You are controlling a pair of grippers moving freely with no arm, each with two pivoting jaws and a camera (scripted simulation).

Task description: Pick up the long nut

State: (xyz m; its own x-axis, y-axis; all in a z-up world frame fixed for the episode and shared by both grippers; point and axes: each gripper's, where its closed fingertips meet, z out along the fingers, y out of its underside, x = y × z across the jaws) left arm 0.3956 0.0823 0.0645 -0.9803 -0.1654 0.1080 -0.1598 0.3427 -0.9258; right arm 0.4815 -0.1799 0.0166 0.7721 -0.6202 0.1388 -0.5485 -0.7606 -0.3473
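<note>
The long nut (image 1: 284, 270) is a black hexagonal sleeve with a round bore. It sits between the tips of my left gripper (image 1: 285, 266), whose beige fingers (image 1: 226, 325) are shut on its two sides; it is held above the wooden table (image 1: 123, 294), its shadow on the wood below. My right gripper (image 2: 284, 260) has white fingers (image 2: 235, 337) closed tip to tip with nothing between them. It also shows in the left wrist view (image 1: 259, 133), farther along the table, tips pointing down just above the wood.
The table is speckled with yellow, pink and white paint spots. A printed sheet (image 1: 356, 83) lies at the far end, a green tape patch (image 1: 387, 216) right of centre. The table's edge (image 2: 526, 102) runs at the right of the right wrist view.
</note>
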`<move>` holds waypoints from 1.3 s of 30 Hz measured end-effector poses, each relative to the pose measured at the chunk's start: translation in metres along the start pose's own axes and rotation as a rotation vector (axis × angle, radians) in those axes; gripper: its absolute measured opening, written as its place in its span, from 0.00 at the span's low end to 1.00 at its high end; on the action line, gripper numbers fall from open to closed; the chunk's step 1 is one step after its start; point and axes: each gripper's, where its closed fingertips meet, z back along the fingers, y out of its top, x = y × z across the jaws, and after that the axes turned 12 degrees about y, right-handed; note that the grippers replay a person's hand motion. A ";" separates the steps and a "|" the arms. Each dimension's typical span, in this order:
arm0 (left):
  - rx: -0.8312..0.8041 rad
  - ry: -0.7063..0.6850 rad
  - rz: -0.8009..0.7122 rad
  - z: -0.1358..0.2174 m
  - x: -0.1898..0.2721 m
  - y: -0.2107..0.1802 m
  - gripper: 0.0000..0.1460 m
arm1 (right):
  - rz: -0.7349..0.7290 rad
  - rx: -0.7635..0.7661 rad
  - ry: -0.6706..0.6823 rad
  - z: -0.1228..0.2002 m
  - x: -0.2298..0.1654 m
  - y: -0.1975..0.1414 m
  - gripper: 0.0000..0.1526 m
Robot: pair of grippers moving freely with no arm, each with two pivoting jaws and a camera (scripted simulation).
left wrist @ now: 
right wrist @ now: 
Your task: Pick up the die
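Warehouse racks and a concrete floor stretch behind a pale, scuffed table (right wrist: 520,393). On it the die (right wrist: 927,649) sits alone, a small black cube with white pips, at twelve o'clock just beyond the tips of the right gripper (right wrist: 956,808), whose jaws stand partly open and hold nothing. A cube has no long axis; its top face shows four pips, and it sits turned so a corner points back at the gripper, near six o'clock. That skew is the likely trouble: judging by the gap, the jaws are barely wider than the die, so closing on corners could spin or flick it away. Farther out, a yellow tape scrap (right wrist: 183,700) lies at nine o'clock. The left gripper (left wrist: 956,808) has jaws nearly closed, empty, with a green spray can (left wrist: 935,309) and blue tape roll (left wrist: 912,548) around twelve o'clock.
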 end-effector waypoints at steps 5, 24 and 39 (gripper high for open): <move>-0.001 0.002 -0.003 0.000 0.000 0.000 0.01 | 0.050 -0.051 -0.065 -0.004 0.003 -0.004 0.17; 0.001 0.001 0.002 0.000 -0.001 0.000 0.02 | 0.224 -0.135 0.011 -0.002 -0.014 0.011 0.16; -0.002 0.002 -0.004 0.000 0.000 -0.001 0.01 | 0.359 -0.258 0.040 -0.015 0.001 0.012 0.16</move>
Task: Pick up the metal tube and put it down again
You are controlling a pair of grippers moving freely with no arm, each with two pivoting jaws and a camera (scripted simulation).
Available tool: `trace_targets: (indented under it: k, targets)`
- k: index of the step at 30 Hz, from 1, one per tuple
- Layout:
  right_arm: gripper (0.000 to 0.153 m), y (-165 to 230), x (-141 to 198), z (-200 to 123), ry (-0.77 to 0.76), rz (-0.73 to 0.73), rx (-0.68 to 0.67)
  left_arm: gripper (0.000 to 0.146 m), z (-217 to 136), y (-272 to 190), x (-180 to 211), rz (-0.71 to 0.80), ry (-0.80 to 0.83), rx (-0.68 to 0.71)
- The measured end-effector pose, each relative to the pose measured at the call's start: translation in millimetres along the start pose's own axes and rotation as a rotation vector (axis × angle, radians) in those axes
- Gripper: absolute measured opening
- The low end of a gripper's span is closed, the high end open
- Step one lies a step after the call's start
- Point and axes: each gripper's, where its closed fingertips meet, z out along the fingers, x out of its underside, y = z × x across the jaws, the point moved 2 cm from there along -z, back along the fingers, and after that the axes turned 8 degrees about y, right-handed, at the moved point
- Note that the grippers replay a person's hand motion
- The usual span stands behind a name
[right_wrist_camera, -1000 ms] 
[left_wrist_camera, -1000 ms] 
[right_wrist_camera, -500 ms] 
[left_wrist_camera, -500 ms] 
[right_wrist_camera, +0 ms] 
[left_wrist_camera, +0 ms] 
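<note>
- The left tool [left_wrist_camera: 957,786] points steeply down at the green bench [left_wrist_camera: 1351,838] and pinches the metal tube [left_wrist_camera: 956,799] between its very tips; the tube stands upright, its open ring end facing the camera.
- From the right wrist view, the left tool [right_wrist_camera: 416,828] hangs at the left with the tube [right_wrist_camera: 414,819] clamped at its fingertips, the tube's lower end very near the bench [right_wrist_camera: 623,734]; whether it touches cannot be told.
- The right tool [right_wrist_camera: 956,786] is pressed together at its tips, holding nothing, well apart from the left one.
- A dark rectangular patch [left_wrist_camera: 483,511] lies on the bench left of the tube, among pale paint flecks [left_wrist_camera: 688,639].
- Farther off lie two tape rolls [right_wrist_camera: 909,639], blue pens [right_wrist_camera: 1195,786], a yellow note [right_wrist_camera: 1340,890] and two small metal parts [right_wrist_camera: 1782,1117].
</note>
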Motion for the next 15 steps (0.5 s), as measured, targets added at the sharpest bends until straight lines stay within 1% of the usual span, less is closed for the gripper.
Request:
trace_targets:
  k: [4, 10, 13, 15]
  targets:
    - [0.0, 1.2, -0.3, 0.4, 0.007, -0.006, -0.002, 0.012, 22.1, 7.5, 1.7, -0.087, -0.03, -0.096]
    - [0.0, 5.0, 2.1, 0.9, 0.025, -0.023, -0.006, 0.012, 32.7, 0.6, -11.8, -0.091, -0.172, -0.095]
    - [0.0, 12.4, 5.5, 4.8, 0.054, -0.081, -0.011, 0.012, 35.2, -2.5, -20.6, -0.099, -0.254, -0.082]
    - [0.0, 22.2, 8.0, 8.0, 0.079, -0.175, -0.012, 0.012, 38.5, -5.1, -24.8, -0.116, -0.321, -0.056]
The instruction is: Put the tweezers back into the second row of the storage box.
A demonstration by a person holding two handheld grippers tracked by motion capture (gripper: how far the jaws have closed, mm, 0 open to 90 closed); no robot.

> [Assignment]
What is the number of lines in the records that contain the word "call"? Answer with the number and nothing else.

> [Response area]
2